Video Summary and Transcription
This talk discusses how TypeScript definitions are automatically generated for CloudFlare workers using runtime type information. The encoding and transformation of type information is explained, with runtime API types being encoded in C++ and further processed in TypeScript. The process of improving type definitions and achieving compatibility is also covered, including fixing problems with iterators and using human input to improve developer ergonomics. The talk concludes with a plan to build Types as a Service, a Cloudflare worker that dynamically generates NPM packages containing TypeScript definition files.
1. Introduction to CloudFlare Workers
In this part, I will discuss how we automatically generate TypeScript definitions for CloudFlare workers using TypeScript. We will cover the problems with the handwritten types approach we used a few years ago, our auto generation approach using runtime type information, transformations to improve other types, manual type overrides to improve developer ergonomics, and compatibility dates. We will also explore the workers runtime's run time type information system.
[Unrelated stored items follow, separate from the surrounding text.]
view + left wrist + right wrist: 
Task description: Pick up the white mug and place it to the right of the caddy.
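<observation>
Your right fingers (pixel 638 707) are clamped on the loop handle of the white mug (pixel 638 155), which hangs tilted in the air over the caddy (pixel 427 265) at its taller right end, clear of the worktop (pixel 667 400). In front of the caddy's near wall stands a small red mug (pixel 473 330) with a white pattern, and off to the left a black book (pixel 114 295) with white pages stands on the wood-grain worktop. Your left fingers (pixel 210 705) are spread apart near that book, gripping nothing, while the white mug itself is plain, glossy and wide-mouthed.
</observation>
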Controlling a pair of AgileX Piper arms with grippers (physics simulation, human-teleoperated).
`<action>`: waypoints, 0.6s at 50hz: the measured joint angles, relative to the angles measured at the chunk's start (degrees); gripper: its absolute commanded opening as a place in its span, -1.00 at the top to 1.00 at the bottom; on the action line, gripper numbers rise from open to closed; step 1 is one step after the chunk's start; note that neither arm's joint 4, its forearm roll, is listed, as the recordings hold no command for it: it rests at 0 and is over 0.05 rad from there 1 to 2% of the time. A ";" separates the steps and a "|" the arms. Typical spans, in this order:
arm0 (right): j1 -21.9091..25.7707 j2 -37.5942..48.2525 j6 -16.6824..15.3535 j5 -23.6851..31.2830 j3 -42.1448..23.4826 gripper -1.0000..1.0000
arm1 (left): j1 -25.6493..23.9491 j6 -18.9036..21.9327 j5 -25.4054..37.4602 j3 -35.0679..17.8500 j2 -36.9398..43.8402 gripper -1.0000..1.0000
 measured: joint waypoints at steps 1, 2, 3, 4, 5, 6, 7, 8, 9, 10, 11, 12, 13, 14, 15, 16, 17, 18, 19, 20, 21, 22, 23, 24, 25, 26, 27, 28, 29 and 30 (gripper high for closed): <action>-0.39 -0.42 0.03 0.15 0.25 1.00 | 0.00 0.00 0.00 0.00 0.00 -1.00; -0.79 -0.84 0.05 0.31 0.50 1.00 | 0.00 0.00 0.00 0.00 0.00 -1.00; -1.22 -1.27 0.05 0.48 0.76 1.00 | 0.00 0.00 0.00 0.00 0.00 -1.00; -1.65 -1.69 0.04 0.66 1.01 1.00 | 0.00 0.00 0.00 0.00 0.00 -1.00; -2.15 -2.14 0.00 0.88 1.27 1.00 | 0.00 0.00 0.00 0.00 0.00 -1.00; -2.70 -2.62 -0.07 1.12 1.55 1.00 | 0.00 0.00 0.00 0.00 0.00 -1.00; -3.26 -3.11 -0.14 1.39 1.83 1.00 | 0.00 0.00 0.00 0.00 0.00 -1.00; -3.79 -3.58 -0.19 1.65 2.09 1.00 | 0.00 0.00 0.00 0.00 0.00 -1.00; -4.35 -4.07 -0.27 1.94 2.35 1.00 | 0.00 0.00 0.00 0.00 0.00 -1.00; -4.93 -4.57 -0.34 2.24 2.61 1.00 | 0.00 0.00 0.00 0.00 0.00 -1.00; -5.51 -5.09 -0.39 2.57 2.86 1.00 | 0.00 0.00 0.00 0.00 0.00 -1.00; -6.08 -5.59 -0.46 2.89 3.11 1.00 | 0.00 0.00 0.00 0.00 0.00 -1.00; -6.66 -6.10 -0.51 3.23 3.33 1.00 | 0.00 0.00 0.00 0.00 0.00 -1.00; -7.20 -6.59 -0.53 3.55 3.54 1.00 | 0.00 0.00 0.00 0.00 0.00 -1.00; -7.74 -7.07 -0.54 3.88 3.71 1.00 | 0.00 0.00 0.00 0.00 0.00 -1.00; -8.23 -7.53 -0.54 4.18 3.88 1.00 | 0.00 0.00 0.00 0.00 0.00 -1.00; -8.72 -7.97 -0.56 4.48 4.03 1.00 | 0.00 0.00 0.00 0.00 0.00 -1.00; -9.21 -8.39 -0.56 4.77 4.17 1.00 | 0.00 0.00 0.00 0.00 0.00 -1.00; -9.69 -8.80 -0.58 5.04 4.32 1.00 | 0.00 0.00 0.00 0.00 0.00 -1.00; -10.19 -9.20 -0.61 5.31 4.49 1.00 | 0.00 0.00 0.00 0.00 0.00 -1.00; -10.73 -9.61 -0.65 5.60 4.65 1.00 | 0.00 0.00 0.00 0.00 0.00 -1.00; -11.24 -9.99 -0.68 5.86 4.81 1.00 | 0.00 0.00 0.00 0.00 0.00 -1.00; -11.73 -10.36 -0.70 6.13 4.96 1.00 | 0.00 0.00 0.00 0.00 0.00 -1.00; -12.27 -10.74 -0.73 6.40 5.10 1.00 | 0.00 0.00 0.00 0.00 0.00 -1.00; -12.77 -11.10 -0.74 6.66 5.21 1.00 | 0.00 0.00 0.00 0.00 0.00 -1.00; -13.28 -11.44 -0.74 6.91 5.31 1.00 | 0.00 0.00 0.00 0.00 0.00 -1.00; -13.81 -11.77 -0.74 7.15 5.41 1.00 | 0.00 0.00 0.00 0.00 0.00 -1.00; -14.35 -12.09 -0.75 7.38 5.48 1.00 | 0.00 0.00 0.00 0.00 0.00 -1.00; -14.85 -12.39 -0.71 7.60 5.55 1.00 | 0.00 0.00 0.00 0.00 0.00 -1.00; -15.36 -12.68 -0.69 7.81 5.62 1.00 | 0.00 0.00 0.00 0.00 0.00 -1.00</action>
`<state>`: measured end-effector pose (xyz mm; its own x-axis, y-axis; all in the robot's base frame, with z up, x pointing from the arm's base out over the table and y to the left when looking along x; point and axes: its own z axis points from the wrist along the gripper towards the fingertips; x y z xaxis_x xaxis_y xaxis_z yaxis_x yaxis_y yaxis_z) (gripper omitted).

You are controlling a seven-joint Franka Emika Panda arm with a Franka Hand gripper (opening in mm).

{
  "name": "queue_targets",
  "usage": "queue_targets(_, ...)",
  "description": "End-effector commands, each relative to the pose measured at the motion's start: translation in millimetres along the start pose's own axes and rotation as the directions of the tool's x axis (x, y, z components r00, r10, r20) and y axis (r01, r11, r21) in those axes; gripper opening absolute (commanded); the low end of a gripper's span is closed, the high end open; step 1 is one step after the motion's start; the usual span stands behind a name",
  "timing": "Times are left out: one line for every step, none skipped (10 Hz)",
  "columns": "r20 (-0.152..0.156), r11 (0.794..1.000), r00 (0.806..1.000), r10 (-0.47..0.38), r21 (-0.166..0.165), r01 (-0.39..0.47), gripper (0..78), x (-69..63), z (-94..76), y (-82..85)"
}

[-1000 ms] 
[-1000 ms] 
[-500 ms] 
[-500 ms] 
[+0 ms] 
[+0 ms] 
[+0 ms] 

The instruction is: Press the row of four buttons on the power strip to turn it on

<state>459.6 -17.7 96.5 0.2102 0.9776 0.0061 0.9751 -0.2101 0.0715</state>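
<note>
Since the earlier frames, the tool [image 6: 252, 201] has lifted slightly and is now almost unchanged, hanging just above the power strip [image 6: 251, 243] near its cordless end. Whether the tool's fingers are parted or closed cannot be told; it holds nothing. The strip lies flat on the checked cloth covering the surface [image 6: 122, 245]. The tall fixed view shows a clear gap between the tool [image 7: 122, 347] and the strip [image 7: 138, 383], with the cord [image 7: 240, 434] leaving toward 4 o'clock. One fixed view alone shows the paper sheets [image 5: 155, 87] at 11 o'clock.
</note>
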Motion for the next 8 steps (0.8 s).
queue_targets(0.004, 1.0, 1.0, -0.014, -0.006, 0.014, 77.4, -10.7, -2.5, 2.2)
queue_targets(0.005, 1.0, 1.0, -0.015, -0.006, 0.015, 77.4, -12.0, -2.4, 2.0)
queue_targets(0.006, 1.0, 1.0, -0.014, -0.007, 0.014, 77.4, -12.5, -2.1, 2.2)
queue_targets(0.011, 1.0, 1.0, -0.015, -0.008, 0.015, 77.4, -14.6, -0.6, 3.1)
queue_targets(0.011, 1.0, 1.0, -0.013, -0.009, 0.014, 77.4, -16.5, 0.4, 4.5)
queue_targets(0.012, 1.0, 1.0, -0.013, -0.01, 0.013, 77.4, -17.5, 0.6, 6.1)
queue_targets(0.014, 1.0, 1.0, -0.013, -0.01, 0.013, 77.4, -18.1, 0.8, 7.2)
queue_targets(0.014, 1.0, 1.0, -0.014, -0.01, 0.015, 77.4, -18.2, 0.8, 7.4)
Hello, everyone. Welcome to my talk on how we automatically generate TypeScript definitions for CloudFlare workers using TypeScript.
As a quick introduction, I'm Brendan. I created MiniFlare, a fully local simulator for CloudFlare workers. I mentioned CloudFlare workers a few times already, but what are they? Workers are functions as a service platform. You write some HTTP handling code, publish it to our platform, and we give you a URL you can hit to run it. We deploy your code to all CloudFlare edge locations so your users get low latency access wherever they are. Importantly, there's practically no cold start time. Because our run time is based on V8 isolates, not containers or virtual machines. In addition to standard web APIs, we provide nonstandard APIs for key value storage.
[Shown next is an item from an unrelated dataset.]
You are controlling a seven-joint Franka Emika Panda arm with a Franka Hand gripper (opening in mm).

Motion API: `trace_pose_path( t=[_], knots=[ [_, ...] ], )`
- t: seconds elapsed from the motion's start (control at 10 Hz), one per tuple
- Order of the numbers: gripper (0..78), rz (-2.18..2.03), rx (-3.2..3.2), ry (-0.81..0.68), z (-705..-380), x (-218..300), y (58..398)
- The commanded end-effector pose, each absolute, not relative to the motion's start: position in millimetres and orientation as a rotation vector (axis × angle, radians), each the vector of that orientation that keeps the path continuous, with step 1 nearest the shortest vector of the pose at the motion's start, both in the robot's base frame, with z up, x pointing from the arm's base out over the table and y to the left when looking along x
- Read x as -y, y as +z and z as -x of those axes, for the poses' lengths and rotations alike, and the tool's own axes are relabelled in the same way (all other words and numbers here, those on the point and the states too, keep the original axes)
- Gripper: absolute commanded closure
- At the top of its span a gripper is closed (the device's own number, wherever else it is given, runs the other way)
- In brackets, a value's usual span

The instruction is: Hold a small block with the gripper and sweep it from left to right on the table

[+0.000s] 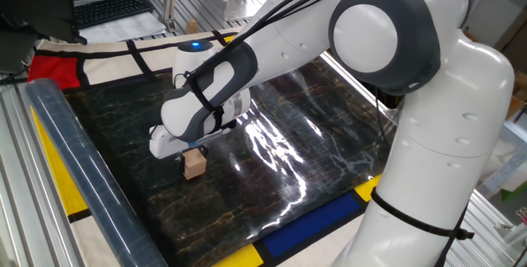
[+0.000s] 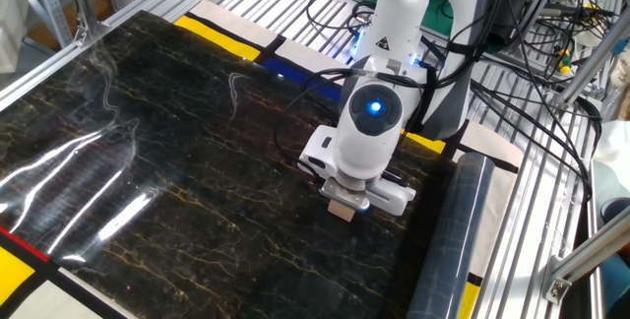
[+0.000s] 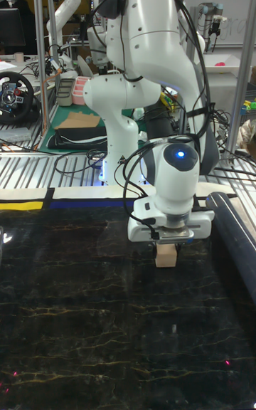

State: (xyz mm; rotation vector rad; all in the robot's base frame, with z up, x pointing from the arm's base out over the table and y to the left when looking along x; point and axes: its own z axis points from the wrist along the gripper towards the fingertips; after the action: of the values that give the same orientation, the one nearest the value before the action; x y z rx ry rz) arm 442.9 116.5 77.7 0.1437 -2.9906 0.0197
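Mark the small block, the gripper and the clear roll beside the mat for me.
small block (image 3: 166, 256), tall fixed view, front face.
gripper (image 3: 165, 241), tall fixed view, between the fingertips, at the block's top.
clear roll (image 1: 78, 168), one fixed view, mid-length.

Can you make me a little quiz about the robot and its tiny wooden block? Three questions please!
1. True or false: the small block sits right under the gripper, resting on the table.
2. What lies along the table's edge near the block? A) a long dark roll B) a green ball C) a silver spoon
3. Fill in the blank: the round cap on the robot's wrist has a little glowing ____ light.

Key: 1 true. 2 A. 3 blue.
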Motion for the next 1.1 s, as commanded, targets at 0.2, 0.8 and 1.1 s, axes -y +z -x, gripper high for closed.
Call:
trace_pose_path(
  t=[0.2,0.8,1.1],
  knots=[
    [0.2,-0.138,2.996,0.017,-444,-117,79],
    [0.2,-0.155,3.004,-0.037,-459,-109,105],
    [0.2,-0.163,3.024,-0.059,-461,-103,123]
  ],
)
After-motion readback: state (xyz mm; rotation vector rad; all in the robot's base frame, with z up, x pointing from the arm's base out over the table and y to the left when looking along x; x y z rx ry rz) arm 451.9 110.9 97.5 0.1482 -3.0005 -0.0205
The key points that we've got so far are custom V8 run time based like Node or Dino. We implement mostly web standard APIs like browsers, but also implement some nonstandard APIs specifically for server-side use cases. With all this in mind, why do we want types? We want type checking to prevent errors at run time and we want auto completion in IDEs. To start, we'll cover how we used to do handwritten types a couple years ago, then we'll look at our auto generation approach using runtime type information. After that, we'll look at some transformations we can do to improve other types, and then we'll focus on how we allow manual type overrides to improve the developer ergonomics. And finally, we'll have a quick look at compatibility dates.
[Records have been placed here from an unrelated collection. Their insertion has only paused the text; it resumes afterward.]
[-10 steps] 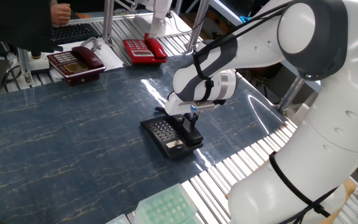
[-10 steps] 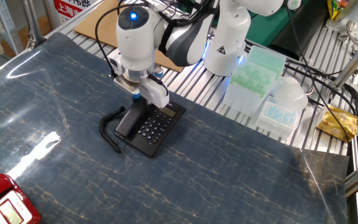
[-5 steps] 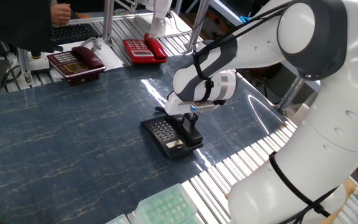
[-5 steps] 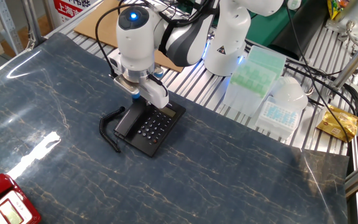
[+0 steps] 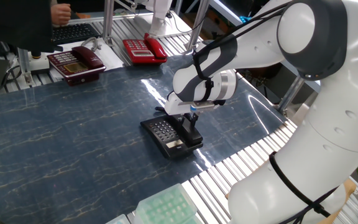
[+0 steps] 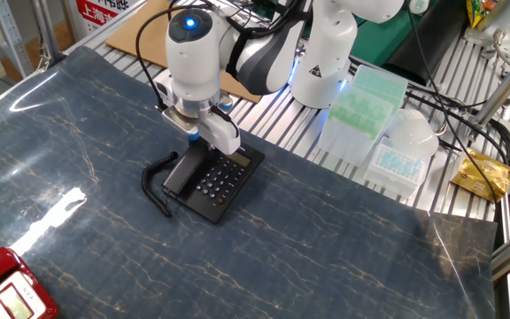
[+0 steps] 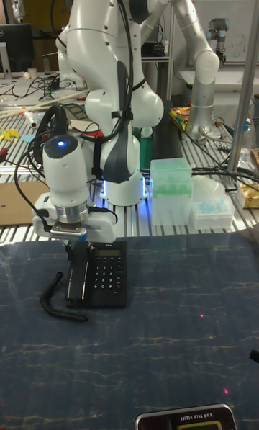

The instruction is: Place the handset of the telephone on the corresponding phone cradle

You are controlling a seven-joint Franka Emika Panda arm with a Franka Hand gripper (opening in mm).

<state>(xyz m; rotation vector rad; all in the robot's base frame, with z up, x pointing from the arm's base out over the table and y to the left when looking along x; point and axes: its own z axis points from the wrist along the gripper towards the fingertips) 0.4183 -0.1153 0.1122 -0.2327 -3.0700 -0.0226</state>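
Observation:
The black telephone lies on the dark marble tabletop with its grey keypad facing up. Along its side strip lies the slim black handset, flat over the phone cradle, which it hides. My gripper points straight down onto the handset's end nearest the arm's base. Its fingers stand close on either side of that end and appear shut on it. A coiled black cord curls out beside the handset.
A dark red phone and a bright red phone stand at the far table edge. Another red phone pokes in at a corner. Green and white pipette-tip boxes sit on the roller rack beside the arm's base.

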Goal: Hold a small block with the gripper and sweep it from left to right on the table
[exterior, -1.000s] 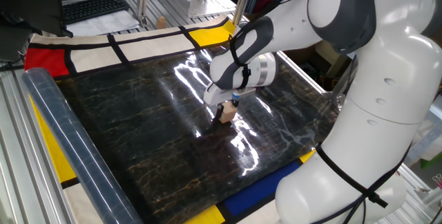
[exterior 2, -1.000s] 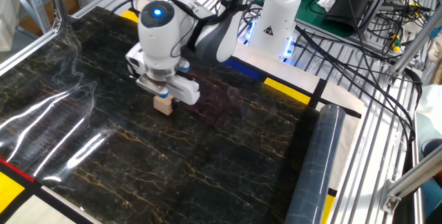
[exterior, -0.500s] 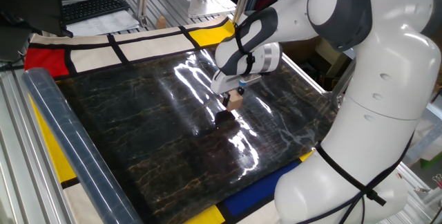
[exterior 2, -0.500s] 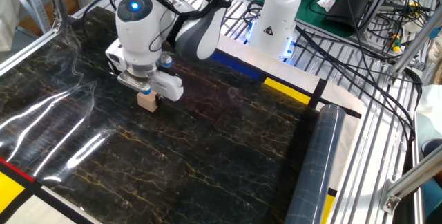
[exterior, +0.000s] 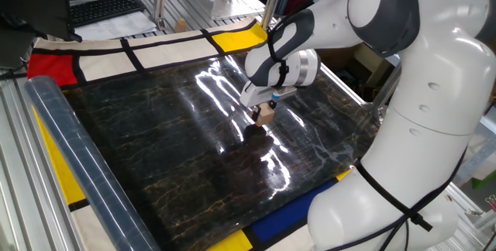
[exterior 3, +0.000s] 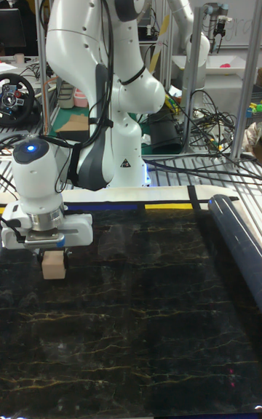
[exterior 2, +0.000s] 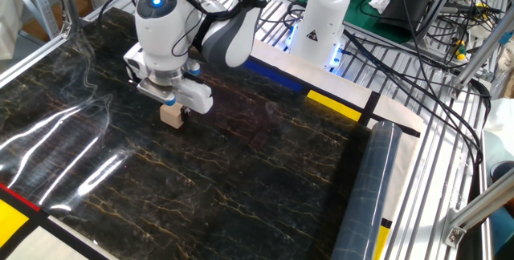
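**One block in hand, sweep yet to run**

One small block [exterior 2: 170, 115] sits pinched between the dark fingers of the gripper [exterior 2: 169, 104], which are closed on its upper part; the cube hangs directly below the housing, at 6 o'clock from it. Its base appears at or just above the table [exterior 2: 241, 180], though contact cannot be confirmed. In the tall fixed view the small block [exterior 3: 53, 265] lies far toward 9 o'clock on the marble sheet. Judging from that, grasping is done and nearly the whole sweep toward 3 o'clock is left.
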Motion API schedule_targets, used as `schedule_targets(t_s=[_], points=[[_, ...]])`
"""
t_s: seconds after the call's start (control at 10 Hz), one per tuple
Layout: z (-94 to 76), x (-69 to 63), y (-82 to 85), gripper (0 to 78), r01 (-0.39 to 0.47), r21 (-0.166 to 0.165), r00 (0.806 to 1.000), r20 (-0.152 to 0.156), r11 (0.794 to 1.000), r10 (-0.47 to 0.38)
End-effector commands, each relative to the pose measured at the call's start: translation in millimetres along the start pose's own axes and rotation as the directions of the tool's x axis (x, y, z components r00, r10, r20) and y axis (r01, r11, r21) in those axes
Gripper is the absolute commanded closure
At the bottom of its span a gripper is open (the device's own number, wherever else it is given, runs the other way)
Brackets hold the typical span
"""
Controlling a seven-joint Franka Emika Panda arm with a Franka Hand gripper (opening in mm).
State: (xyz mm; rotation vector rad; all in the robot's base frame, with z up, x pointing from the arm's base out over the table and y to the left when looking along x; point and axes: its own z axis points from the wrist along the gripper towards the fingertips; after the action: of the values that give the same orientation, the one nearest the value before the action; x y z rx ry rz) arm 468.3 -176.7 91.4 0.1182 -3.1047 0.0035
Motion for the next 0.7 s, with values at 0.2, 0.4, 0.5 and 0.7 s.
schedule_targets(t_s=[0.2,0.4,0.5,0.7], points=[[-0.6,1.7,2.6,76.4,-0.033,0.005,0.999,0.028,0.999,0.032],[-0.6,1.7,2.6,76.4,-0.02,0.012,1.0,0.023,1.0,0.02],[-0.6,1.7,2.6,76.4,0.022,0.029,1.0,0.017,0.999,-0.023],[-0.6,1.7,2.6,76.4,0.043,0.023,0.999,0.022,0.999,-0.043]])
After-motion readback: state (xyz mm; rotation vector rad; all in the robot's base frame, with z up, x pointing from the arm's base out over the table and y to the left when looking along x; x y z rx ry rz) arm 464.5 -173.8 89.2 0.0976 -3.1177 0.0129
First off, how we did types a few years ago. Like most run times, we had an npm package providing global types for our run time. Importantly, this package only included CloudFlare specific APIs, like HTML rewriter, and not web standards. There were quite a few problems with this approach. Firstly, these types were handwritten, making them error prone to update. Secondly, these types weren't typically updated by the team implementing the run time, making them slow to update with new APIs. On the right, we've got an example of a type error using a new API, even though that code should run fine in Rutgers. However, the biggest problem was with our reliance on libwebworker. This included APIs like message channel, which we didn't implement, meaning code type checked wouldn't run in our runtime. And workers at the time weren't fully spec compliant. We were also missing experimental APIs that we had implemented. So there are a few problems here. Now that we've seen all the problems, what should we do about them? So the workers runtime provides a run time type information system. This allows us to query types at run time, and was originally used for automated fuzz testing.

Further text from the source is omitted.